VASILY EROSHENKO: "HE LIVED, TRAVELED, WROTE"

Famous writer Vasily Eroshenko bequeathed to write such words on the pedestal of his grave. This last request was fulfilled by the writer's fellow countryman, the Stary Oskol artist-sculptor V. Kolesnikov.
Eroshenko was called the Unique Man, the Man of the World. During his life, he visited more than twenty countries. And wherever he traveled, wherever he was, he worked, helped the local population, leaving behind good deeds and a bright memory.
At the beginning of the last century, Vasily Eroshenko rewrote the textbook in Esperanto in Braille, which made it possible for the blind to learn foreign languages. A modest man filled with compassion for people rendered an enormous service to the blind in many countries of the world, including Turkmenistan.
V. Eroshenko - writer, poet, Esperantist, musician, traveler, typhlopedagogue was born in 1890 in the village of Obukhovka, Starooskolsky district. At the age of four, Vasily loses his sight as a result of a serious illness. In 1899 he was assigned to an educational institution of the Moscow Society for the Education and Training of Blind Children. Eroshenko receives the profession of a musician.
Thanks to this, Eroshenko's first trip abroad to England took place, where he studies at King's College at the Academy of Music for the Blind. After that, he travels around the world, has traveled half the world.
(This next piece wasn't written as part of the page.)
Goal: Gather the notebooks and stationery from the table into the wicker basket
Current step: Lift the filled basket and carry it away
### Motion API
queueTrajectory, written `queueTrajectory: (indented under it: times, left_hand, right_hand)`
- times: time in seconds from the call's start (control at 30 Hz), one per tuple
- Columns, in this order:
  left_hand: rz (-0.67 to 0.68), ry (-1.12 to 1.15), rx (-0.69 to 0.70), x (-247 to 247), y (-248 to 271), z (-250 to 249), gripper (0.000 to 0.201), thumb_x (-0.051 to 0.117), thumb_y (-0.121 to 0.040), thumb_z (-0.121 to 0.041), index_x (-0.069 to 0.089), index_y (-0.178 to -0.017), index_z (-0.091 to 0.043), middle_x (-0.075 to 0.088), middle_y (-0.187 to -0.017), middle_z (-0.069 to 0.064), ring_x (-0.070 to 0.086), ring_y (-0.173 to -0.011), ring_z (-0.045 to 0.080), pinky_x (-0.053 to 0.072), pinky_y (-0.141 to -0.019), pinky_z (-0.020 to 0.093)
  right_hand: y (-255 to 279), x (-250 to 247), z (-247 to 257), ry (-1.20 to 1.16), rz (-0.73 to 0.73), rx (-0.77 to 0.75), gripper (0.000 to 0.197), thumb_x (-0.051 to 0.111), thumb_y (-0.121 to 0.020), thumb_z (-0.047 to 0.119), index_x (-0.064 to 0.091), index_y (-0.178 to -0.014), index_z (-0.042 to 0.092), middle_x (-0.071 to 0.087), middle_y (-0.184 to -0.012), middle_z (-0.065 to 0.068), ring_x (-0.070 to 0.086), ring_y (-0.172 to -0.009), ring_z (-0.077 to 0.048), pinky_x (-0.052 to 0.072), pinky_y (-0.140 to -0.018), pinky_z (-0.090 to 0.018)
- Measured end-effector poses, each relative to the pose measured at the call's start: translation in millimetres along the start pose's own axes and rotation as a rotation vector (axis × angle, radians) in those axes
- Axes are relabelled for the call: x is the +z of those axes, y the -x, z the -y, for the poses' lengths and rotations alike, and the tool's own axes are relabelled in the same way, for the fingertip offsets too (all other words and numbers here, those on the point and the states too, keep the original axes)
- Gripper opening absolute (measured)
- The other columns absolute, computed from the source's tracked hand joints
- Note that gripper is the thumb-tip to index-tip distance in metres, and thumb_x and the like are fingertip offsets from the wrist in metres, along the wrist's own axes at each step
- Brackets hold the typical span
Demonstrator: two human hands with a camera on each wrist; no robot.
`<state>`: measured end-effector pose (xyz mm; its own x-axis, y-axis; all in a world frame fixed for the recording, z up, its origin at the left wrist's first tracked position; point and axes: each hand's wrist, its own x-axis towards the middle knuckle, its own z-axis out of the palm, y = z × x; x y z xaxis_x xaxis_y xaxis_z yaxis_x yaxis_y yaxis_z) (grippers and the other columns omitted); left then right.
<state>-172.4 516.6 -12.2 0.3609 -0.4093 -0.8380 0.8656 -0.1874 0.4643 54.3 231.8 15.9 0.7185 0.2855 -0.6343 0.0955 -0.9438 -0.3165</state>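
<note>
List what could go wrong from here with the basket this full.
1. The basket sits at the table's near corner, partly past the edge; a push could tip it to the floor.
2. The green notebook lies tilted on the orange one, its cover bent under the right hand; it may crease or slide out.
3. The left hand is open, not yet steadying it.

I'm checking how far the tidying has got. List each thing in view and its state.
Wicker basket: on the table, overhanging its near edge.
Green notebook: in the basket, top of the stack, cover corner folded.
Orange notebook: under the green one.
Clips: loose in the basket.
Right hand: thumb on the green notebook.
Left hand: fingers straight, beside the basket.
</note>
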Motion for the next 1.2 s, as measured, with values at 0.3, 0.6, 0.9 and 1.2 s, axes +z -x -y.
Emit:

Since 1935, V. Eroshenko has been living and teaching for ten years in Kushka, in a boarding school for blind children organized by him. He was also the first director of this educational institution. For the first time in history, Vasily Yakovlevich developed an alphabet in Braille in the Turkmen language and achieved the publication of textbooks in Moscow for his school.
He believed that the upbringing of blind children should be based on the principle of industrial training, for this, workshops were organized at the school. He paid a lot of attention to the aesthetic education of students - music, reading literature, participation in music circles. In addition to traditional activities, children grazed cattle, worked in the garden, looked after bees. Eroshenko took his young pupils on excursions to Mary with an indispensable visit to the cinema. He himself took them on local history trips to the surrounding villages, introducing them to nature and people.
Eroshenko strove to pass on to his children his life experience, all his knowledge, sharing with his pupils everything that would help them in life. Although he was blind from childhood, he often walked long distances on foot unaccompanied. He swam well, played many musical instruments, played checkers excellently. Once he played a draw in chess with the grandmaster Alyokhin himself. Subsequently, Eroshenko mastered 11 foreign languages.
In 1945, after the end of the war, Eroshenko returned to Moscow, where he continued his educational activities. Along with other languages of the world, he teaches children the Turkmen language. The name of V. Eroshenko is well known in Japan, China, Burma and India. They remember him in Turkmenistan too.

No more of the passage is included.